Ionis Pharmaceuticals has shared positive results from a late-stage study of olezarsen in adults with familial chylomicronaemia syndrome (FCS), a rare genetic disease estimated to affect up to 13 people per million in the US.
Due to impaired function of the enzyme lipoprotein lipase, patients with FCS cannot effectively break down fats consumed through the diet, or triglycerides (TGs), and are at a high risk of acute pancreatitis and other chronic health issues.
There are no FDA-approved therapies for FCS, with Ionis outlining that standard TG-lowering therapies are generally ineffective in this indication and that patients currently rely solely on nutrition management through extremely restrictive diets to navigate the health risks associated with the disease.
Olezarsen is an RNA-targeted investigational ligand-conjugated antisense medicine designed to inhibit the body’s production of apoC-III, a protein produced in the liver that regulates TG metabolism in the blood.
Full results from the phase 3 Balance trial, which randomised patients to receive olezarsen 80mg, 50mg or placebo once every four weeks, were presented at this year’s American College of Cardiology Annual Meeting and published in the New England Journal of Medicine.
In the study’s higher dose group, olezarsen demonstrated statistically significant placebo-adjusted reductions in TG levels of 44% from baseline to six months and 59% from six to 12 months.

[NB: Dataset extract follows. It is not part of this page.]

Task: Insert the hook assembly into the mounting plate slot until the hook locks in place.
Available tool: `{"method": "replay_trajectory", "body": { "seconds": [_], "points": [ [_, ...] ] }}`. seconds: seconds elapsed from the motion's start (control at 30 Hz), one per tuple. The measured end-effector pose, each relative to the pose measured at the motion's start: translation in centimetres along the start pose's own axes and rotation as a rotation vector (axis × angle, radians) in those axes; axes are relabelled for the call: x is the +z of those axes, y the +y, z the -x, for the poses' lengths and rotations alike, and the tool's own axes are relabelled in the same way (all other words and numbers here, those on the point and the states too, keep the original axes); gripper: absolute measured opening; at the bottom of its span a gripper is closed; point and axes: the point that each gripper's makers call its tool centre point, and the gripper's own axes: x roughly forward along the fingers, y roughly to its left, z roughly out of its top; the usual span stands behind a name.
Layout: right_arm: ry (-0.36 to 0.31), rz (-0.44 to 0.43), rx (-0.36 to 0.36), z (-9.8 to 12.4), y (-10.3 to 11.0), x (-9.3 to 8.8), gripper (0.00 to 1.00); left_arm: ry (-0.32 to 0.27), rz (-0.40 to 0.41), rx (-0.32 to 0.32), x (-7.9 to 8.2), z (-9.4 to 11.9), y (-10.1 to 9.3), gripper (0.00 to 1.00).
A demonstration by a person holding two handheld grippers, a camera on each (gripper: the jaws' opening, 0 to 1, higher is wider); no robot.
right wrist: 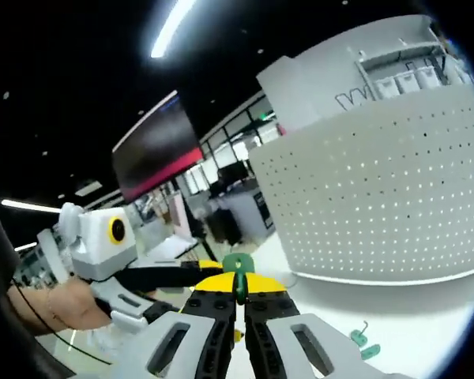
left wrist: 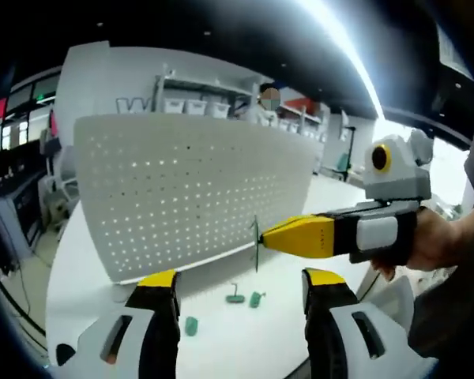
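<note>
While right tongs [right wrist: 238, 304] pinch the green hook [right wrist: 238, 272] just short of the pegboard [left wrist: 182, 197], left tongs [left wrist: 241, 288] hang spread over the worktop [left wrist: 221, 347]. Square hook to a hole, press straight.

The pegboard [right wrist: 379, 205] runs off the right gripper view's edge; the hook [right wrist: 238, 276] sits mostly hidden between jaws
</note>
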Motion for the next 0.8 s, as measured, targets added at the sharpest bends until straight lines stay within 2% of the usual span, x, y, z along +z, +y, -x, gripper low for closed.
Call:
{"method": "replay_trajectory", "body": {
  "seconds": [0.03,0.1,0.27,0.57,0.63,0.7,0.73,0.8],
  "points": [
    [-0.008,-0.007,-0.012,0.1,-0.3,0.3,0.00,-0.001,0.005,-0.002,-0.1,-0.1,-0.1,0.79],
    [-0.025,0.039,-0.043,0.1,-1.0,0.7,0.00,0.007,0.022,-0.017,-0.4,-0.3,-0.5,0.91],
    [-0.023,0.093,-0.080,0.2,-2.1,1.0,0.00,-0.002,0.043,-0.056,-0.5,-0.6,-1.4,0.99],
    [-0.046,0.164,-0.156,0.0,-4.6,2.2,0.00,-0.018,0.042,-0.088,-0.1,-0.8,-2.3,1.00],
    [-0.052,0.164,-0.170,-0.2,-5.3,2.5,0.00,-0.031,0.040,-0.082,0.1,-0.8,-2.0,1.00],
    [-0.075,0.121,-0.183,-0.6,-6.3,2.9,0.00,-0.035,0.046,-0.075,0.2,-0.6,-1.7,1.00],
    [-0.068,0.140,-0.201,-0.8,-7.0,3.1,0.00,-0.034,0.053,-0.073,0.1,-0.6,-1.5,1.00],
    [-0.104,0.174,-0.238,-1.1,-8.1,4.4,0.00,-0.035,0.062,-0.065,0.0,-0.4,-1.0,1.00]
  ]
}}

Ionis added that apoC-III placebo-adjusted reductions were robust and sustained at six and 12 months, at 75% and 81%, respectively.
Olezarsen also reduced TG levels in the 50mg group, but this difference was not statistically significant at six months compared to placebo. Reductions from six to 12 months did improve, however, with olezarsen 50mg achieving a placebo-adjusted 44% reduction in TGs.
Patients treated with olezarsen had markedly fewer acute pancreatitis events during the 12-month period compared to placebo and experienced a placebo-adjusted 84% reduction in all-cause hospitalisations between baseline and 12 months.
Brett Monia, chief executive officer of Ionis, said: “Balance is the first clinical study to validate the association of reduced TG levels with reduced incidence of acute pancreatitis events in patients with severely elevated TGs.
“This important finding supports the potential for olezarsen to be the standard of care for patients with FCS, if approved.”
Olezarsen has already been granted fast track designation, orphan drug designation and breakthrough therapy designation by the US Food and Drug Administration for the treatment of FCS. Beyond this patient population, Ionis is evaluating the drug in phase 3 trials as a treatment for severe hypertriglyceridaemia.